## Your instructions
Could you report every line of the listing below that holds the word "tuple"?

## Provided records

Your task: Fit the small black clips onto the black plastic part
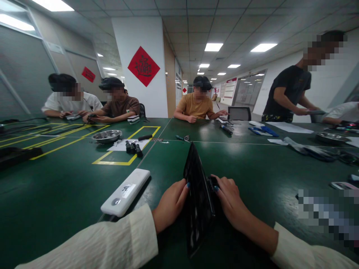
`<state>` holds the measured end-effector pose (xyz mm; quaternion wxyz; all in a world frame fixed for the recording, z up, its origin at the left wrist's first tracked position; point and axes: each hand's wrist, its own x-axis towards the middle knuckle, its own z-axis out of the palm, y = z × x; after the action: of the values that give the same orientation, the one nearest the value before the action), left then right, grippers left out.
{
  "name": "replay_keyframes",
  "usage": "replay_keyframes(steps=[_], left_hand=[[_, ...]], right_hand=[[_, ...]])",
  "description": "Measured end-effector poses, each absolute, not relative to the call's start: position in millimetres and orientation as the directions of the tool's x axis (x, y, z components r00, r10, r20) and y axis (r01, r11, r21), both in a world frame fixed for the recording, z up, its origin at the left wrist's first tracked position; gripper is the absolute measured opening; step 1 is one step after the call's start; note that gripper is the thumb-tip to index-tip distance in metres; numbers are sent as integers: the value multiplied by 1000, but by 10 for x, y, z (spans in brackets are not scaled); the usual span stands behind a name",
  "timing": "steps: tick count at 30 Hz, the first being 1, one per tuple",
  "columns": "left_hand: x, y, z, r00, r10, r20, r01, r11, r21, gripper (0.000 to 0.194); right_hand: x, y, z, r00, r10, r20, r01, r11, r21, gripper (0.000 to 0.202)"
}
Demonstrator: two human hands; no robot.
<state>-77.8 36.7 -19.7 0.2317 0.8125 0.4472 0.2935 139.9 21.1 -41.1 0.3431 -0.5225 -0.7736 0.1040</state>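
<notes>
A thin, glossy black panel, like a tablet or small screen, stands on edge, seen nearly side-on, between my hands. My left hand is closed at its left face, thumb and fingers pressed on it. On the panel's other side, my right hand grips a small black fitting at its back, whose kind I cannot make out. A white, rounded oblong device with a numbered label and a round spot lies left of my left hand. The panel hides part of the table behind it.
Black cylindrical parts rest on white paper inside a yellow tape outline, beside a steel bowl. Pliers lie ahead. Gloves and a phone are right. People sit across; one person stands.
</notes>
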Motion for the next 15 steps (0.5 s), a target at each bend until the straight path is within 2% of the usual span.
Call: replay_keyframes(steps=[6, 10, 11, 13, 15], left_hand=[[-780, 459, -218, 392, 871, 297, 711, -492, 503, 37], [-797, 485, -243, 376, 874, 308, 727, -484, 487, 39], [-800, 484, -247, 374, 875, 309, 725, -483, 490, 39], [-799, 475, -246, 368, 878, 306, 723, -477, 500, 39], [-794, 465, -239, 359, 884, 301, 722, -467, 510, 38]], right_hand=[[1389, 195, -562, -275, 897, 345, 780, 418, -466, 39], [1364, 274, -518, -307, 904, 298, 764, 421, -489, 35], [1371, 294, -457, -270, 907, 322, 753, 407, -517, 35], [1421, 276, -293, -127, 880, 457, 715, 401, -573, 35], [1529, 128, -129, -7, 764, 645, 653, 492, -576, 33]])
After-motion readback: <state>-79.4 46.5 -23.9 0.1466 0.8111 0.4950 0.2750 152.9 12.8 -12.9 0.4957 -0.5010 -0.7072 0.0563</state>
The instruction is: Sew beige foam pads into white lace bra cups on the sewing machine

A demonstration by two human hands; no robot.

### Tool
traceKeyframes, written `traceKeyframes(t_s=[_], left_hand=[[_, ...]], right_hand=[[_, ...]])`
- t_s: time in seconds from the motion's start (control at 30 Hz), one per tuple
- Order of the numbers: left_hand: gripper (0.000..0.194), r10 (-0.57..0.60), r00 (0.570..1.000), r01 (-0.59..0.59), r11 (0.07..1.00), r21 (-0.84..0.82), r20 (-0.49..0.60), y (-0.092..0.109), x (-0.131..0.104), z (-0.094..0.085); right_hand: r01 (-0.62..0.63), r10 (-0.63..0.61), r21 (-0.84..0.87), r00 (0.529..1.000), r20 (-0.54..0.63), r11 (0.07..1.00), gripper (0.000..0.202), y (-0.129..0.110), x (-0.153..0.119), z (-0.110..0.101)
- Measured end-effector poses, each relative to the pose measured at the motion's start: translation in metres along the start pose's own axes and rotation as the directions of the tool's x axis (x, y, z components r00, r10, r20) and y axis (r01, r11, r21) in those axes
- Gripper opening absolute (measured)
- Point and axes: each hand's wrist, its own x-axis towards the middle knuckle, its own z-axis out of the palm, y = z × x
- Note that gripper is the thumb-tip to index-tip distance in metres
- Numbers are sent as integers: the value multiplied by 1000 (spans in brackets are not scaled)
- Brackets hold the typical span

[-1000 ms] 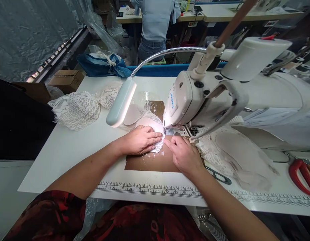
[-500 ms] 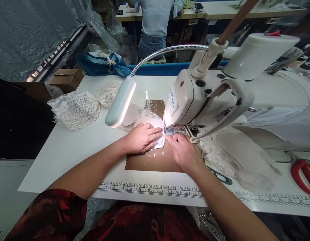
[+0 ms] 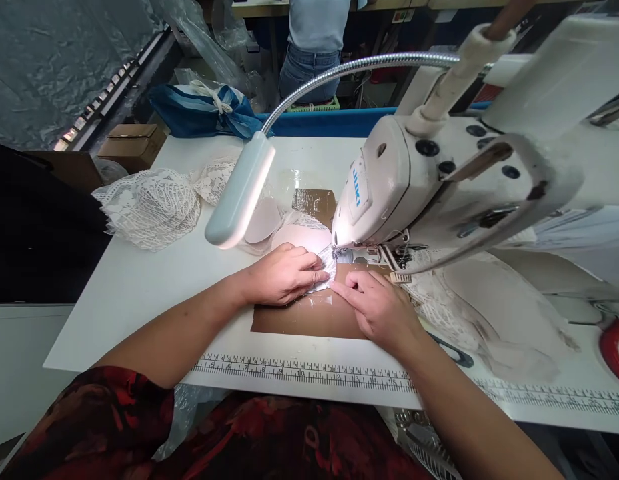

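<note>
A pale bra cup [image 3: 300, 236] with white lace lies under the needle area of the sewing machine [image 3: 372, 193]. My left hand [image 3: 285, 273] rests palm down on the lace, fingers stretched out and pressing it to the table. From the other side, my right hand [image 3: 377, 303] meets the lace's near corner with one outstretched fingertip. Its other fingers are curled, and its thumb is mostly hidden. Both hands are just in front of the presser foot. Another pale cup [image 3: 262, 220] is behind the left hand. Brown covering [image 3: 309, 319] lies beneath the work.
A lamp [image 3: 241, 193] hangs over the left side. Lace pieces [image 3: 149, 208] are piled at left, with more cups and lace [image 3: 482, 300] at right. A printed ruler [image 3: 309, 373] follows the front edge. Red-handled scissors [image 3: 614, 350] lie far right. A person [image 3: 317, 47] is beyond the table.
The lace edge at the needle has shifted slightly nearer to me. My right fingertip has moved back from beside the needle to the near corner. The camera view has shifted slightly.
</note>
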Motion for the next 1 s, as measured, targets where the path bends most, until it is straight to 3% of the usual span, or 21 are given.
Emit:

## Output below
  "timing": "steps: tick count at 30 Hz, the first being 1, one per tuple",
- t_s: time in seconds from the motion's start (control at 30 Hz), one per tuple

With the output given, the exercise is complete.